Work item
Leave out the pictures and output the data verbatim.

________________________

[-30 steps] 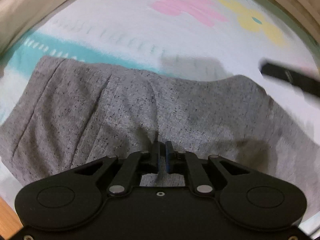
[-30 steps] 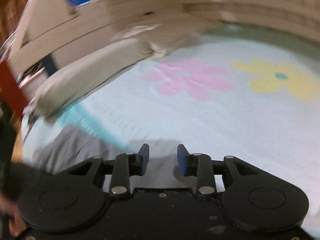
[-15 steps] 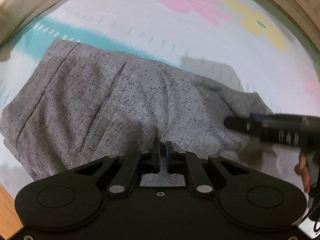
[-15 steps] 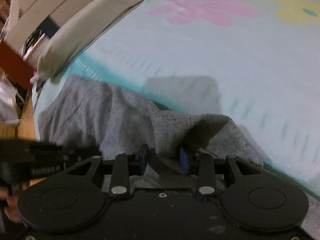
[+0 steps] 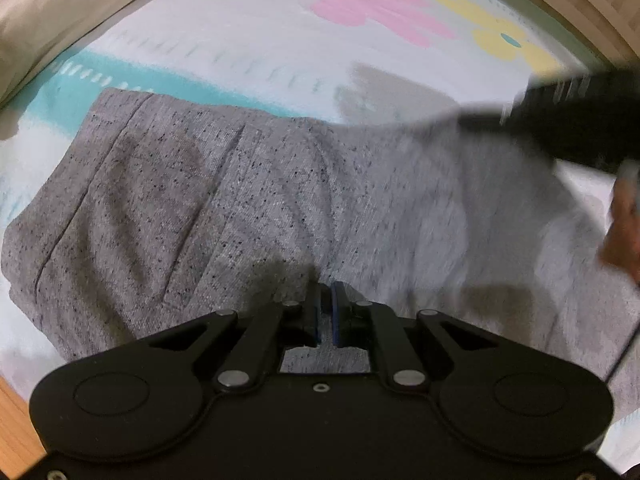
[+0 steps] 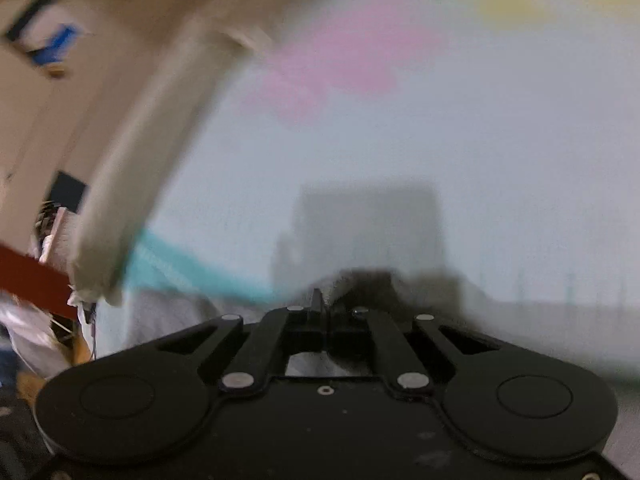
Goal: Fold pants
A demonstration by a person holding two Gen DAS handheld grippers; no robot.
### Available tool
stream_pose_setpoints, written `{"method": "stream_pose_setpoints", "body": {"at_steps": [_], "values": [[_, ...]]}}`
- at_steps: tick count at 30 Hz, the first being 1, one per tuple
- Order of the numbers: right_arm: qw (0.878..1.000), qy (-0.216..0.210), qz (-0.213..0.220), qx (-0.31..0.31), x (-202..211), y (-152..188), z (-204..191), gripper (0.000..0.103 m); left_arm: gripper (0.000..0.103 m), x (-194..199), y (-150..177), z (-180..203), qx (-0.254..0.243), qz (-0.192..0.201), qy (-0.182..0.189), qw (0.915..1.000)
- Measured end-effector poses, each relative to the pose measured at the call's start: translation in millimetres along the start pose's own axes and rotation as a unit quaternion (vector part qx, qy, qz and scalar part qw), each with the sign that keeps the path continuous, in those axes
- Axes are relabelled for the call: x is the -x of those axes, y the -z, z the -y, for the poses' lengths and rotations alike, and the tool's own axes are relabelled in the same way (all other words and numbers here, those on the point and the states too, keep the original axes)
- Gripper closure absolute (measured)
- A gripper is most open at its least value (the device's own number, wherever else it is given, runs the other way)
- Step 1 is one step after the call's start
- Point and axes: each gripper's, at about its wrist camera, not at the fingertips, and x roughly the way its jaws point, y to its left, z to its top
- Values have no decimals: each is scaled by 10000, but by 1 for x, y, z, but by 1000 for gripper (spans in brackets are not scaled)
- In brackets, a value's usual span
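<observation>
Grey speckled pants [image 5: 240, 200] lie spread across a flowered bedspread [image 5: 280, 52]. My left gripper [image 5: 325, 306] is low over their near middle, its blue pads almost together, pinching a ridge of the cloth. In the right wrist view, which is blurred, my right gripper [image 6: 324, 306] is shut on a bunched grey edge of the pants [image 6: 360, 284]. From the left wrist view that gripper's black body [image 5: 568, 128] is a smear over the pants' right end, with a hand [image 5: 624, 232] behind it.
A beige pillow [image 5: 60, 28] lies along the bed's far left. The bedspread has a teal band [image 5: 120, 76], a pink flower [image 5: 360, 4] and a yellow flower [image 5: 504, 40]. A wooden edge [image 5: 12, 420] shows at the near left.
My right gripper came down onto the pants' right edge and went from open to shut on it. The left gripper kept still with its hold on the cloth.
</observation>
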Motion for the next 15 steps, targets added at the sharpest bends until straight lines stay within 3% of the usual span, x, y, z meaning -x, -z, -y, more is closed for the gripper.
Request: {"method": "stream_pose_setpoints", "body": {"at_steps": [5,7,10,13,15], "values": [[9981,534,-170,248,-22,0,-10,100,88,8,10,12,-255,106,-195,9994],[9984,521,-78,218,-24,-11,-11,100,88,10,14,15,-328,152,-231,9991],[9943,975,-288,306,-43,-6,-6,101,88,13,20,21,-527,208,-304,9979],[9964,807,-267,32,-40,-14,5,97,88,15,22,23,-528,142,-328,9980],[9948,968,251,-213,-18,-25,8,85,88,18,25,23,-580,109,-310,9978]]}}
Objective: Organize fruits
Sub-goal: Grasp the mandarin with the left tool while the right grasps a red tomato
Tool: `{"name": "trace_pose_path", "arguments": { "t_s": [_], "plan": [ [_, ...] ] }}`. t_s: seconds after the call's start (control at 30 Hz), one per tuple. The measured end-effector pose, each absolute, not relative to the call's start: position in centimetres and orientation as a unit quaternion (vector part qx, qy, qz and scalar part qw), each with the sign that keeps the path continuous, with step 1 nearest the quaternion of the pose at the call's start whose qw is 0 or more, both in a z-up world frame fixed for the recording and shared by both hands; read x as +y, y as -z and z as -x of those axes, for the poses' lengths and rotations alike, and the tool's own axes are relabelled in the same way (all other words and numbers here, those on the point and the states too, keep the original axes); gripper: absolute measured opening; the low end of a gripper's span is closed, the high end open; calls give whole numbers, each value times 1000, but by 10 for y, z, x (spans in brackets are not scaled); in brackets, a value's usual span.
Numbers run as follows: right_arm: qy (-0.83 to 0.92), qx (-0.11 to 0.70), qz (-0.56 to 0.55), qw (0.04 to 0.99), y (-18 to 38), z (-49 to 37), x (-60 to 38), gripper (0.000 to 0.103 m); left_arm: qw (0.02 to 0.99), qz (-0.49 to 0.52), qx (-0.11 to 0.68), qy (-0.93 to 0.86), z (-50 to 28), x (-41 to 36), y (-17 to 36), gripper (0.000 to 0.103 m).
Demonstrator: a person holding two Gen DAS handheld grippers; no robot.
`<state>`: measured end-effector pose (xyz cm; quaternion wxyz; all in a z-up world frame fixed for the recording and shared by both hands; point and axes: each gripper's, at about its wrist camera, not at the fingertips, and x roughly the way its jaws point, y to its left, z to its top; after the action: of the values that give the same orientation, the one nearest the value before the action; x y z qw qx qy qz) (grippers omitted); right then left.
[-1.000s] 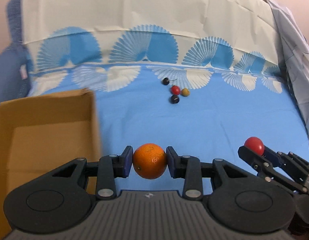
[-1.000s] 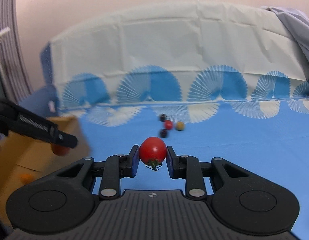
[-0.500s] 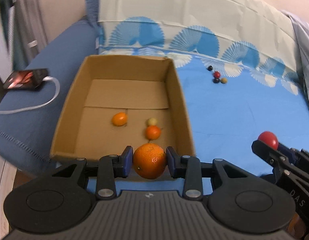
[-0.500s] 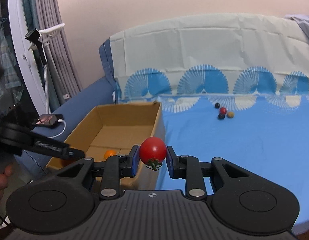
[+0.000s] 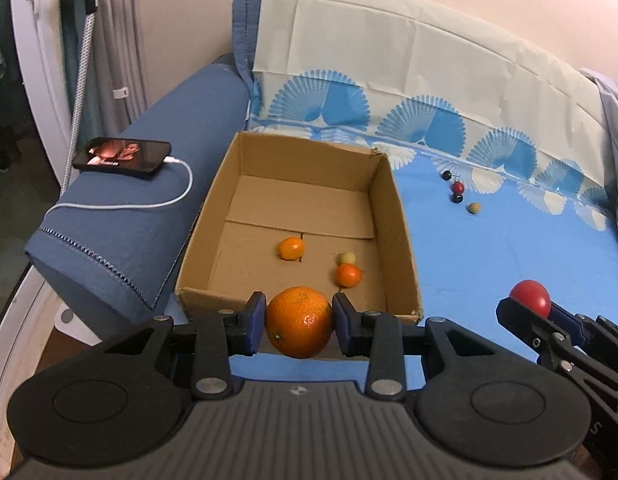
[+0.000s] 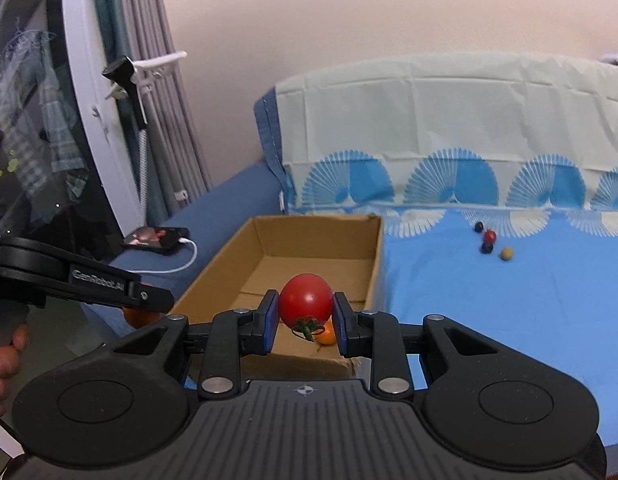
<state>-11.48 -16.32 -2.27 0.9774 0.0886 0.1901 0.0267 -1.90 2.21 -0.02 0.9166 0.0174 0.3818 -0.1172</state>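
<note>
Two tools each pinched a fruit near the box's (image 5: 401,240) front edge: the left tool (image 5: 299,322) a firm orange (image 5: 300,322), the right tool (image 6: 305,316) a soft, bruisable tomato (image 6: 305,300), gripped across its middle.

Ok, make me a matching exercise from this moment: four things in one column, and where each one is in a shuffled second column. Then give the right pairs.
Things:
1. orange
2. tomato
3. phone
4. kumquat

Places:
A. on the blue sofa arm, cable plugged in
B. on the floor of the cardboard box
C. between the left gripper fingers
D. between the right gripper fingers

Pairs: 1-C, 2-D, 3-A, 4-B
</note>
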Motion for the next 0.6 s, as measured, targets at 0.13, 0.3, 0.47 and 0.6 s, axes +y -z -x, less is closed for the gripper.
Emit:
{"name": "trace_pose_path", "arguments": {
  "t_s": [0.13,0.3,0.47,0.6],
  "plan": [
    [-36,203,-77,975,22,108,-159,29,915,-3,386,114,17,28,3,40],
    [-26,219,-69,973,27,100,-157,29,911,9,396,113,6,31,9,40],
    [-16,241,-67,968,35,86,-157,29,906,19,407,113,-11,34,18,40],
    [-10,251,-58,966,40,73,-156,29,905,21,411,110,-23,36,23,40]
  ]
}}
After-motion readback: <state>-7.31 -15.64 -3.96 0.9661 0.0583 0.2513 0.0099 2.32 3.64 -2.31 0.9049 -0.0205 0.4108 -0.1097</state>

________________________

Solution for this task
[-30 steps] 
[-30 steps] 
[-15 steps] 
[-15 steps] 
[+0 steps] 
[+0 steps] 
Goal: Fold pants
A demonstration by a person holding two Gen DAS handheld grippers; no robot.
### Available tool
stream_pose_setpoints, written `{"method": "stream_pose_setpoints", "body": {"at_steps": [_], "values": [[_, ...]]}}`
- at_steps: tick count at 30 Hz, the first being 1, one per tuple
- Order of the numbers: right_arm: qw (0.878..1.000), qy (-0.216..0.210), qz (-0.213..0.220), qx (-0.31..0.31), x (-202..211), y (-152..188), z (-204..191), gripper (0.000..0.103 m); left_arm: gripper (0.000..0.103 m), x (-194..199), y (-150..177), z (-180..203), qx (-0.254..0.243), qz (-0.192..0.201), qy (-0.182..0.189), qw (0.915..1.000)
- Measured end-effector poses, each relative to the pose measured at the call's start: translation in millimetres along the start pose's own axes and rotation as a unit quaternion (vector part qx, qy, qz and scalar part qw), each with the sign that keeps the path continuous, in those axes
- Axes are relabelled for the call: x is the -x of those axes, y the -z, z the -y, for the poses' lengths and rotations alike, and the tool's own axes are relabelled in the same way (all other words and numbers here, those on the point and the states too, keep the original axes)
- Gripper closure absolute (measured)
- A gripper is most open at its least value (the device's own number, wherever else it is given, runs the other way)
- Step 1 is one step after the call's start
- Point and axes: each gripper's, at about its wrist camera, not at the fingertips, and x roughly the way its jaws point, y to its left, z to its top
- Values have no decimals: each is scaled by 10000, but by 1 for x, y, z, but by 1000 for gripper (spans in brackets are not scaled)
- In brackets, a value's usual span
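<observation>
Grey speckled pants [image 5: 240, 200] lie spread across a flowered bedspread [image 5: 280, 52]. My left gripper [image 5: 325, 306] is low over their near middle, its blue pads almost together, pinching a ridge of the cloth. In the right wrist view, which is blurred, my right gripper [image 6: 324, 306] is shut on a bunched grey edge of the pants [image 6: 360, 284]. From the left wrist view that gripper's black body [image 5: 568, 128] is a smear over the pants' right end, with a hand [image 5: 624, 232] behind it.
A beige pillow [image 5: 60, 28] lies along the bed's far left. The bedspread has a teal band [image 5: 120, 76], a pink flower [image 5: 360, 4] and a yellow flower [image 5: 504, 40]. A wooden edge [image 5: 12, 420] shows at the near left.
My right gripper came down onto the pants' right edge and went from open to shut on it. The left gripper kept still with its hold on the cloth.
</observation>
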Motion for the next 15 steps, targets added at the sharpest bends until straight lines stay within 3% of the usual span, x, y, z meaning -x, -z, -y, more is closed for the gripper.
Request: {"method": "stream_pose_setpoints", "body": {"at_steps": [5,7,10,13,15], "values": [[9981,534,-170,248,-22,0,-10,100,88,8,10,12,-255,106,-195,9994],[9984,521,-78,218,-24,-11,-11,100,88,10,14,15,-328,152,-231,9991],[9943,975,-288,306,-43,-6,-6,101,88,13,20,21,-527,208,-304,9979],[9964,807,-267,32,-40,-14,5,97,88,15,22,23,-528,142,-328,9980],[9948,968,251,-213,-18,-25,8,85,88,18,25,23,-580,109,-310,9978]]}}
Objective: Organize fruits
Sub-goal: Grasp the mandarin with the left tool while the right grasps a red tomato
Tool: `{"name": "trace_pose_path", "arguments": { "t_s": [_], "plan": [ [_, ...] ] }}`. t_s: seconds after the call's start (control at 30 Hz), one per tuple. The measured end-effector pose, each absolute, not relative to the call's start: position in centimetres and orientation as a unit quaternion (vector part qx, qy, qz and scalar part qw), each with the sign that keeps the path continuous, with step 1 nearest the quaternion of the pose at the call's start whose qw is 0 or more, both in a z-up world frame fixed for the recording and shared by both hands; read x as +y, y as -z and z as -x of those axes, for the poses' lengths and rotations alike, and the tool's own axes are relabelled in the same way (all other words and numbers here, those on the point and the states too, keep the original axes); gripper: absolute measured opening; the low end of a gripper's span is closed, the high end open; calls give whole numbers, each value times 1000, but by 10 for y, z, x (spans in brackets are not scaled); in brackets, a value's usual span.
Numbers run as follows: right_arm: qy (-0.83 to 0.92), qx (-0.11 to 0.70), qz (-0.56 to 0.55), qw (0.04 to 0.99), y (-18 to 38), z (-49 to 37), x (-60 to 38), gripper (0.000 to 0.103 m); left_arm: qw (0.02 to 0.99), qz (-0.49 to 0.52), qx (-0.11 to 0.68), qy (-0.93 to 0.86), z (-50 to 28), x (-41 to 36), y (-17 to 36), gripper (0.000 to 0.103 m).
Demonstrator: a person holding two Gen DAS handheld grippers; no robot.
`<state>`: measured end-effector pose (xyz cm; quaternion wxyz; all in a z-up world frame fixed for the recording and shared by both hands; point and axes: each gripper's, at about its wrist camera, not at the fingertips, and x roughly the way its jaws point, y to its left, z to its top; after the action: of the values that give the same orientation, the one nearest the value before the action; x y z qw qx qy qz) (grippers omitted); right then left.
[-1.000s] 
[-1.000s] 
[-0.500s] 
[-0.500s] 
[+0.000s] 
[+0.000s] 
<state>-11.48 -16.32 -2.27 0.9774 0.0886 0.1901 0.0267 -1.90 2.21 -0.02 0.9166 0.0174 0.3818 -0.1172</state>
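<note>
Two tools each pinched a fruit near the box's (image 5: 401,240) front edge: the left tool (image 5: 299,322) a firm orange (image 5: 300,322), the right tool (image 6: 305,316) a soft, bruisable tomato (image 6: 305,300), gripped across its middle.

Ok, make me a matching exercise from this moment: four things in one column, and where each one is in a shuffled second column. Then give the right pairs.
Things:
1. orange
2. tomato
3. phone
4. kumquat

Places:
A. on the blue sofa arm, cable plugged in
B. on the floor of the cardboard box
C. between the left gripper fingers
D. between the right gripper fingers

Pairs: 1-C, 2-D, 3-A, 4-B
</note>
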Motion for the next 0.6 s, as measured, targets at 0.13, 0.3, 0.47 and 0.6 s, axes +y -z -x, less is closed for the gripper.
Emit:
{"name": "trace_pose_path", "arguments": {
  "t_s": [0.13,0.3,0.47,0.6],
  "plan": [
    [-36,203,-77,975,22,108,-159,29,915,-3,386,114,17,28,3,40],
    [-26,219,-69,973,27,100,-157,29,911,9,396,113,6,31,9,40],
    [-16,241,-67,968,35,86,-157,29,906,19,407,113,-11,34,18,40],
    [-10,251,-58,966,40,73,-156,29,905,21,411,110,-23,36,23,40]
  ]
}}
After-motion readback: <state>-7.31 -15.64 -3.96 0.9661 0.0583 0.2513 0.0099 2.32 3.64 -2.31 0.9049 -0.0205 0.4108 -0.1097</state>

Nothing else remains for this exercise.